• **Work instruction**
Your job with the data below: print everything from the line that holds "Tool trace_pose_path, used" down to the line that holds "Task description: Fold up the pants", ends included, exactly, and nothing else.
+ + +
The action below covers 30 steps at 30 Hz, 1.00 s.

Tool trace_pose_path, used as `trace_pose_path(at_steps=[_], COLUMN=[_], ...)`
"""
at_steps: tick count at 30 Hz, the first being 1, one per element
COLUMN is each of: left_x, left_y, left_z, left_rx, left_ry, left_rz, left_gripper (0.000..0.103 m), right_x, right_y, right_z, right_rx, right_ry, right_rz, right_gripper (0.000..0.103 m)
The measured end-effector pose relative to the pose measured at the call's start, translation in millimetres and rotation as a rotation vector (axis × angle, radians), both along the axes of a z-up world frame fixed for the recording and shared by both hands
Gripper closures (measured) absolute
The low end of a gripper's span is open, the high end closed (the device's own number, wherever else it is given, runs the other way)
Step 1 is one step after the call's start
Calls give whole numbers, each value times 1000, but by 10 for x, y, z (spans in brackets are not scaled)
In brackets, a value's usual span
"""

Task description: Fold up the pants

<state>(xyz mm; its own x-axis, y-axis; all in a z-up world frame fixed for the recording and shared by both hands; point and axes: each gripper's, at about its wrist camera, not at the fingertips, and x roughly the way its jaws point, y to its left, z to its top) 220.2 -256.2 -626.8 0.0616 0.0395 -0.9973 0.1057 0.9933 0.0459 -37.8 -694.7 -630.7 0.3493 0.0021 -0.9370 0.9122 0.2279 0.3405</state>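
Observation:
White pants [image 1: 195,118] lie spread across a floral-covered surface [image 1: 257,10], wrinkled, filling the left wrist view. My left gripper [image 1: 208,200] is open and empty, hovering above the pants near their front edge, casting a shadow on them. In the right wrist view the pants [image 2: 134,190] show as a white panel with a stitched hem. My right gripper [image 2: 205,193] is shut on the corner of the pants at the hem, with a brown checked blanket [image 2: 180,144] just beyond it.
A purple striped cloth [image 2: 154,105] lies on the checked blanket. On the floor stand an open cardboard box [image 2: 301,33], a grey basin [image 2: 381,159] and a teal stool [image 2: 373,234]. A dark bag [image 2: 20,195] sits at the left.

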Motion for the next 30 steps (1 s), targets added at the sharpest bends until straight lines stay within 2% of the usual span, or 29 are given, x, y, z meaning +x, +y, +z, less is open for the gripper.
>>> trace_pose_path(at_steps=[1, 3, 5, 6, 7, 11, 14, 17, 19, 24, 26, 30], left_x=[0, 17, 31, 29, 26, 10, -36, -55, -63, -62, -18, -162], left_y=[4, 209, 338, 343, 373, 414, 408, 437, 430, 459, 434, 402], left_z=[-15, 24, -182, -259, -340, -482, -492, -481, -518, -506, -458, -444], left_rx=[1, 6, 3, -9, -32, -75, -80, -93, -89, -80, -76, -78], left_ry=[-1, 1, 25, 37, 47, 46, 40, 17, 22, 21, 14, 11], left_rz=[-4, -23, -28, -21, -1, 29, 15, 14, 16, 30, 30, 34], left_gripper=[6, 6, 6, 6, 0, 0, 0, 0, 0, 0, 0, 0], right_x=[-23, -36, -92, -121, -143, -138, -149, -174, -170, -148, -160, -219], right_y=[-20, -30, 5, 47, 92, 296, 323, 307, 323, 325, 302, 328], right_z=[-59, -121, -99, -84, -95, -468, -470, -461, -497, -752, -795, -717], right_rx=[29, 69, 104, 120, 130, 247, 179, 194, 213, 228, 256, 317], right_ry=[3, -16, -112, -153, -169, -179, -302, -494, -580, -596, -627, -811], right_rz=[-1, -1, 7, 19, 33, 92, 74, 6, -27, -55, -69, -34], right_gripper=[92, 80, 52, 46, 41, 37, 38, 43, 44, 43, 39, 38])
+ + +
• **Result of the exercise**
Tool trace_pose_path, used as `trace_pose_path(at_steps=[_], COLUMN=[_], ...)`
"""
at_steps: tick count at 30 Hz, the first being 1, one per element
COLUMN is each of: left_x, left_y, left_z, left_rx, left_ry, left_rz, left_gripper (0.000..0.103 m), right_x, right_y, right_z, right_rx, right_ry, right_rz, right_gripper (0.000..0.103 m)
The measured end-effector pose relative to the pose measured at the call's start, translation in millimetres and rotation as a rotation vector (axis × angle, radians), both along the axes of a z-up world frame fixed for the recording and shared by both hands
Gripper closures (measured) absolute
The low end of a gripper's span is open, the high end closed (the device's own number, wherever else it is given, runs the other way)
Step 1 is one step after the call's start
Calls give whole numbers, each value times 1000, but by 10 for x, y, z (spans in brackets are not scaled)
In brackets, a value's usual span
"""

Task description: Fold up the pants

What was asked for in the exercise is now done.